On le voit plus émotif lorsqu’il parle de sa fille, aujourd’hui âgée de 23 ans, qui lui en a beaucoup voulu au moment des dénonciations. La honte et les regrets se lisent sur son visage.
Un autre annulé a accepté de témoigner, mais à visage couvert. L’homme, dénoncé pour une pénétration sans consentement, n’admet pas avoir commis ce geste.
Quand il a été dénoncé, ses amis ont pris leurs distances, lui demandant par exemple de retirer un like ou un commentaire de leur publication sur les réseaux sociaux.
Vous n’entendrez aucune admission de sa part, mais beaucoup d’amertume et de sentiment d’injustice.
Il n’est pas question seulement des cas d’agressions ou d’inconduites sexuelles; le volet idéologique est aussi abordé, notamment à travers Martin Drapeau, professeur de McGill ostracisé par des étudiants et des collègues en 2021.
Au moment de tourner le documentaire, Guillaume Lemay-Thivierge n’était pas encore prêt à parler en public, déclinant à quelques reprises les invitations de Marie-France Bazzo. Il s’est repris depuis en se confiant au magazine 7 Jours, puis à Stéphan Bureau dans Une époque formidable, diffusée à Télé-Québec le mercredi 12 novembre à 20 h.
Après sa blague raciste qui a causé sa perte, Télé-Québec avait dû annuler la diffusion de son entrevue avec Christian Bégin à La grande messe, émission qui n’a jamais été diffusée.
Un «assassinat symbolique»
La psychologue et autrice Rachida Azdouz associe la culture du bannissement à un «assassinat symbolique», des mots forts pour illustrer une vindicte populaire, dans des cas où les tribunaux ne sont pas sollicités.
De leur côté, les femmes humoristes du balado éco-féministe Farouches, Emna Achour et Coralie LaPerrière, sont sans pitié pour les annulés, qu’elles nomment à voix haute quand elles parlent d’eux.

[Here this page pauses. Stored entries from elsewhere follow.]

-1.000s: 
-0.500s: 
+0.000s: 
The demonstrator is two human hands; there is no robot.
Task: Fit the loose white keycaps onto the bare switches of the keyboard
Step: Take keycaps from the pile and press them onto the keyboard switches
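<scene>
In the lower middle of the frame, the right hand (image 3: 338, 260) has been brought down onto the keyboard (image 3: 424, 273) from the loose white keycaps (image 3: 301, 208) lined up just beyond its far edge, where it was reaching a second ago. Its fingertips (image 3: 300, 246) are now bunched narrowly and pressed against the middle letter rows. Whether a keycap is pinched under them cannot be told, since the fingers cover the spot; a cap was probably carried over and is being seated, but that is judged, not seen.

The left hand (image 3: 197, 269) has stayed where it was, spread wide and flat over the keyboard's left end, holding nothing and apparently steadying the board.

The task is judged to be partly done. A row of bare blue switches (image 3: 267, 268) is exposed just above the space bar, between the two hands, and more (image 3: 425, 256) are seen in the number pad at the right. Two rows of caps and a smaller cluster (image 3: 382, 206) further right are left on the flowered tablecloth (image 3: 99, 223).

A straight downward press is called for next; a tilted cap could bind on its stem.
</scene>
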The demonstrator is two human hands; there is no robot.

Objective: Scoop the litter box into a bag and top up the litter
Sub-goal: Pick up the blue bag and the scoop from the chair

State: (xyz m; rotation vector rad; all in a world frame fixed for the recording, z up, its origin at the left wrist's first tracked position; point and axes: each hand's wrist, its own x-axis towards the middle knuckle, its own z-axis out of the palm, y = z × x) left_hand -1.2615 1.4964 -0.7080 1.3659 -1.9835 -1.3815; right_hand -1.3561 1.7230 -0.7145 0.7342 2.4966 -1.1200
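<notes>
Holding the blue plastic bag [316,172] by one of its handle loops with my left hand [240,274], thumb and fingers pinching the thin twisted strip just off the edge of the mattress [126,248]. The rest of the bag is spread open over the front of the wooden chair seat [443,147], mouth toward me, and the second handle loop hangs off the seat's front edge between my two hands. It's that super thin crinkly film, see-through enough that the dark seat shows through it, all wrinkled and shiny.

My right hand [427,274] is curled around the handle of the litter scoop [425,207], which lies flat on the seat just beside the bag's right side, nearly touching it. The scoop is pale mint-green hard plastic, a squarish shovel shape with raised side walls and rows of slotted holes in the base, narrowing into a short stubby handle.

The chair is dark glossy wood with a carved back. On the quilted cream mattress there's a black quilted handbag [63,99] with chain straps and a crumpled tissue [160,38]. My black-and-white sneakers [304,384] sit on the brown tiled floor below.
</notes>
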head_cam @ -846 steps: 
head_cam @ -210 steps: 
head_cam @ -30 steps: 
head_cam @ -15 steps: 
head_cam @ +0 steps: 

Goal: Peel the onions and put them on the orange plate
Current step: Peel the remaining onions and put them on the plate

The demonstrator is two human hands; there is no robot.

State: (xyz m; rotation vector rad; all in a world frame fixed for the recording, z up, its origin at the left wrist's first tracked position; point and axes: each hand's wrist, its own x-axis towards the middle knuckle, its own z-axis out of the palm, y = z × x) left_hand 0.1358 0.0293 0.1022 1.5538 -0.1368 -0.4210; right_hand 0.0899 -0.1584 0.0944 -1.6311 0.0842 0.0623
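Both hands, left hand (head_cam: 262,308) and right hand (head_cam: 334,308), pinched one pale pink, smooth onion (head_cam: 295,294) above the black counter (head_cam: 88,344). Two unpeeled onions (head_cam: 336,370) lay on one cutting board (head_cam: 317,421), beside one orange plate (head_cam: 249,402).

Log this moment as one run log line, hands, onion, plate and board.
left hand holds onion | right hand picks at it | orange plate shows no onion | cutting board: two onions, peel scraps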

Pour elles, «les vagues de dénonciations ont servi à sortir quelques vidanges, mais on n’a pas instauré de politique zéro déchet», ironise Coralie LaPerrière.
Vous n’entendrez pas les noms des présumés agresseurs qu’elles prononcent dans le documentaire; les avocats du diffuseur étaient d’avis qu’il y avait un risque de diffamation si ces noms étaient gardés en ondes.

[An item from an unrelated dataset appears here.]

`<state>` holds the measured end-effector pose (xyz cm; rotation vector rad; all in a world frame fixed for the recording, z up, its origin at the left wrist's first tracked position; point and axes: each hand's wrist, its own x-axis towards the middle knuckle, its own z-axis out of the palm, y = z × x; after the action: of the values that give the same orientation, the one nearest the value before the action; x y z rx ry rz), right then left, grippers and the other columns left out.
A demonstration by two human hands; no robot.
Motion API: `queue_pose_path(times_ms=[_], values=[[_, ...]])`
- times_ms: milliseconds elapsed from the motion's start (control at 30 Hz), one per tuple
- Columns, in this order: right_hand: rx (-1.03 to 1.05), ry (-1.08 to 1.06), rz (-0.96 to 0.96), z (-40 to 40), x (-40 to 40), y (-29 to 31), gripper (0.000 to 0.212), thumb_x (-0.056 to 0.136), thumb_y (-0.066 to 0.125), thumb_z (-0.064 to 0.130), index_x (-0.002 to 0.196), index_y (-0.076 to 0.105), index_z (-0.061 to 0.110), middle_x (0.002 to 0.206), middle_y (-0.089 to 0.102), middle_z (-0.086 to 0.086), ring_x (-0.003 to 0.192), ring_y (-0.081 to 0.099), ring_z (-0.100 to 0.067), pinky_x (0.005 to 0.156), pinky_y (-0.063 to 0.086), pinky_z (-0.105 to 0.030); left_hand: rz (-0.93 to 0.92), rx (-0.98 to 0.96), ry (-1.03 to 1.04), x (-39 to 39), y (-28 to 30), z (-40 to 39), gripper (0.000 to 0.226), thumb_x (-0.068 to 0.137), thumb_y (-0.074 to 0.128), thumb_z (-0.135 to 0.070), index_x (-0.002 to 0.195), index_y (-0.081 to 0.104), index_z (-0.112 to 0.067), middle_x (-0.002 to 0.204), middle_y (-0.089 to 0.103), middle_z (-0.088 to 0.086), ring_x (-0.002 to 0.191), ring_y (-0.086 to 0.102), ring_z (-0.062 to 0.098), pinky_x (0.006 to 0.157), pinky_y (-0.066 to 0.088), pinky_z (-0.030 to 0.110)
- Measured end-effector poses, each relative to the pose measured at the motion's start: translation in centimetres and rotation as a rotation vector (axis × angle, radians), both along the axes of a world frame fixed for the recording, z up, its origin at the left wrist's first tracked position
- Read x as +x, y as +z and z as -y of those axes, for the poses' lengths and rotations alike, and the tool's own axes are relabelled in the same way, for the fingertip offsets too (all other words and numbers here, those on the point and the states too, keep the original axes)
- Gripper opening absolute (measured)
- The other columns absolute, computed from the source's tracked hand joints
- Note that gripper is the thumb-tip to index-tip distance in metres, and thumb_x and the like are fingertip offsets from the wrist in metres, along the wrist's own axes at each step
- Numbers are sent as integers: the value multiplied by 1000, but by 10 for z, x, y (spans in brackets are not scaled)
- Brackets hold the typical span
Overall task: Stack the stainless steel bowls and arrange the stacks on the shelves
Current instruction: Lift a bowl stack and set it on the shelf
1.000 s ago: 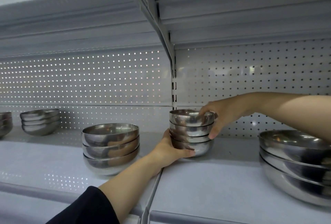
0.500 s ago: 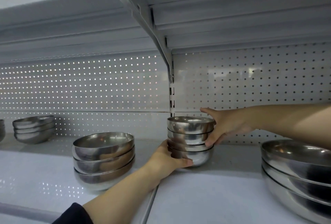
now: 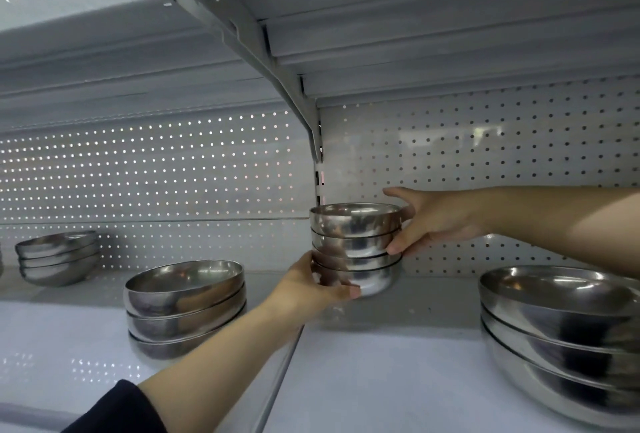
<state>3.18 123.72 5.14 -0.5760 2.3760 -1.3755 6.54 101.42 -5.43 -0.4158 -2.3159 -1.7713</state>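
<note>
A stack (image 3: 356, 247) of four small steel bowls is gripped between both hands: the left hand (image 3: 313, 288) is curled round the lowest bowl from the near left, thumb under its front, while the right hand (image 3: 429, 221) is clasped on the upper bowls from the right, thumb behind the top rim and fingers (image 3: 398, 245) on the side. The stack lies straight ahead, between the hands and equally near to each, low over the shelf (image 3: 381, 346) close to the pegboard (image 3: 485, 155); whether its base is touching cannot be told. Its long axis is upright, mouths up, with no tilt seen. It is judged to need only setting down square. Wider stacks stand to the left (image 3: 185, 306), far left (image 3: 57, 257) and right (image 3: 568, 339), well apart
</note>
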Motion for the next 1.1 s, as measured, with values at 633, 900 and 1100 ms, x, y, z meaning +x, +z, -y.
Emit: queue_pose_path(times_ms=[633, 900, 1100], values=[[-90, -121, -190, -22, 67, 58, 120, 53, 82, 4, 147, 16, 36, 115, 55, 0, 99, 63, -16, 69, 57, -23, -116, -18, -58, 36, 81, -21, 52, 65, 82, -15, 112, 62, -15, 104, 69, -4, 101, 62, 12, 87, 48, 23], [-92, -233, -286, -69, 123, 76, 97, 55, 80, 6, 139, 35, 27, 123, 56, 3, 105, 57, -12, 78, 53, -21, -57, -60, -271, 67, 119, -75, 44, 64, 79, -14, 104, 62, -23, 107, 69, -1, 104, 61, 17, 100, 45, 35], [-88, -291, -320, -129, 148, 81, 92, 54, 81, 7, 134, 41, 30, 122, 59, 3, 104, 60, -13, 77, 53, -22, -43, -71, -312, 89, 127, -134, 43, 70, 76, -13, 110, 61, -19, 109, 67, 0, 104, 61, 14, 95, 46, 28]])
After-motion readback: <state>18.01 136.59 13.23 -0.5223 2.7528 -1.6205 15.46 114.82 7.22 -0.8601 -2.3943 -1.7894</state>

D’ailleurs, Eli San, autrice et militante féministe, qui intervient souvent sur TikTok, est poursuivie en diffamation. Il n’en demeure pas moins que son propos dans le documentaire est tout à fait pertinent et mérite d’être entendu.
«On est rapides à pardonner sur la base d’excuses qui se ressemblent toutes», affirme Eli San.

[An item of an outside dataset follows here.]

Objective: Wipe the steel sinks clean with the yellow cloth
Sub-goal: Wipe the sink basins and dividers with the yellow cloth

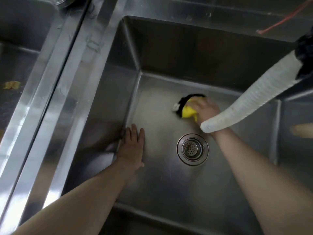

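Observation:
I look down into a deep steel sink (162, 184). My right hand (205, 110) grips a bunched yellow cloth (188, 113) with a black part and presses it onto the sink floor near the back, beyond the round drain strainer (192, 149). Motion blur covers the cloth. My left hand (133, 146) lies flat with straight fingers on the sink floor against the left wall. A second steel sink (22, 31) lies at the far left beyond a steel divider.
A white ribbed hose (254, 100) hangs in from the upper right, its open end over my right wrist. A yellowish scrap (11, 85) lies in the left sink. A red cord (284, 19) runs along the back ledge. Another basin wall (277, 133) stands at right.

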`<move>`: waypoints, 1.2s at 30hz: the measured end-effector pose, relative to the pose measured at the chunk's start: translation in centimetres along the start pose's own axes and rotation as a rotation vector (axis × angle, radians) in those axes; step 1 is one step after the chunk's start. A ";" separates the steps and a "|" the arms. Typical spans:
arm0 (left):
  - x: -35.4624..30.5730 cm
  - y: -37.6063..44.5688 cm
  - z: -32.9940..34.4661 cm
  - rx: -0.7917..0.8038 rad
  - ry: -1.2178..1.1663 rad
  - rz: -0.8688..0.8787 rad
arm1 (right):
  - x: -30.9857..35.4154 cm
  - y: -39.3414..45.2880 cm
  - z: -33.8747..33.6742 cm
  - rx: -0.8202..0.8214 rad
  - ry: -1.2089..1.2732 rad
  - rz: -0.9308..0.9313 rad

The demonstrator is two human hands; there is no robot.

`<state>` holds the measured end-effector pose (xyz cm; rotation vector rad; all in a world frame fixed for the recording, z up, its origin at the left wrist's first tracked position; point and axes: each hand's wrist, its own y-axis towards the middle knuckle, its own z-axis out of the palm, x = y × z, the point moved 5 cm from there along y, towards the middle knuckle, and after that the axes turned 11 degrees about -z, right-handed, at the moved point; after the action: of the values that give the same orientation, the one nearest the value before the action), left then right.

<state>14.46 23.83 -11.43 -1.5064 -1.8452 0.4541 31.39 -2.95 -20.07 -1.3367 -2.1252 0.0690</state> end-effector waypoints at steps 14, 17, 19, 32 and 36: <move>-0.4 -0.3 -0.1 -0.003 0.096 -0.006 | 2.5 -12.2 -3.1 -0.296 -0.129 0.030; -0.7 -0.3 -0.2 -0.020 0.127 -0.005 | 5.4 -12.8 -2.5 -0.276 -0.104 0.045; -0.7 -0.5 -0.3 -0.031 0.130 -0.003 | 6.5 -12.2 -2.9 -0.229 -0.079 0.052; -0.5 0.1 -0.1 -0.041 0.100 0.011 | 13.9 -3.5 -16.3 -0.799 0.203 -0.169; -0.5 0.6 0.1 -0.026 0.087 0.004 | 17.4 -3.3 -19.9 -1.033 -0.107 -0.449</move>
<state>14.80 23.50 -12.04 -1.5234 -1.7870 0.3622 34.07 4.51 5.40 -1.2940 -2.5969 -1.3120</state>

Il faut saluer l’initiative de Marie-France Bazzo et du réalisateur Arnaud Bouquet d’aborder cette question épineuse, qui divise et demeure explosive.
L’œuvre ne manque pas d’équité; on ne sent pas de biais pour les victimes ou pour les annulés. Elle présente les différents points de vue et nous laisse juger pour la suite.
Mais pour bien des victimes, donner la parole à deux annulés, dont un à visage couvert, constitue déjà un choix éditorial, celui de leur donner une voix malgré les actes graves commis.
Sans doute par candeur, Marie-France Bazzo s’est étonnée de recevoir autant de refus à lui accorder une entrevue de la part de personnalités annulées.
«Je ne soupçonnais pas la souffrance qu’ils pouvaient vivre. On imagine qu’elle est du côté des victimes, mais pas de leur côté. Cette souffrance, je l’ai complètement sous-estimée.»
— Marie-France Bazzo
Le documentaire s’accompagne d’un balado filmé, auquel participent Biz, Marie-Eve Tremblay et la juriste Sophie Gagnon, qui discutent notamment du pardon.
Doit-on forcément laisser les annulés reprendre leur carrière? Ou passe-t-on l’éponge un peu trop rapidement?
Si le documentaire peut susciter les discussions autour de ces questions, c’est qu’il aura réussi sa mission.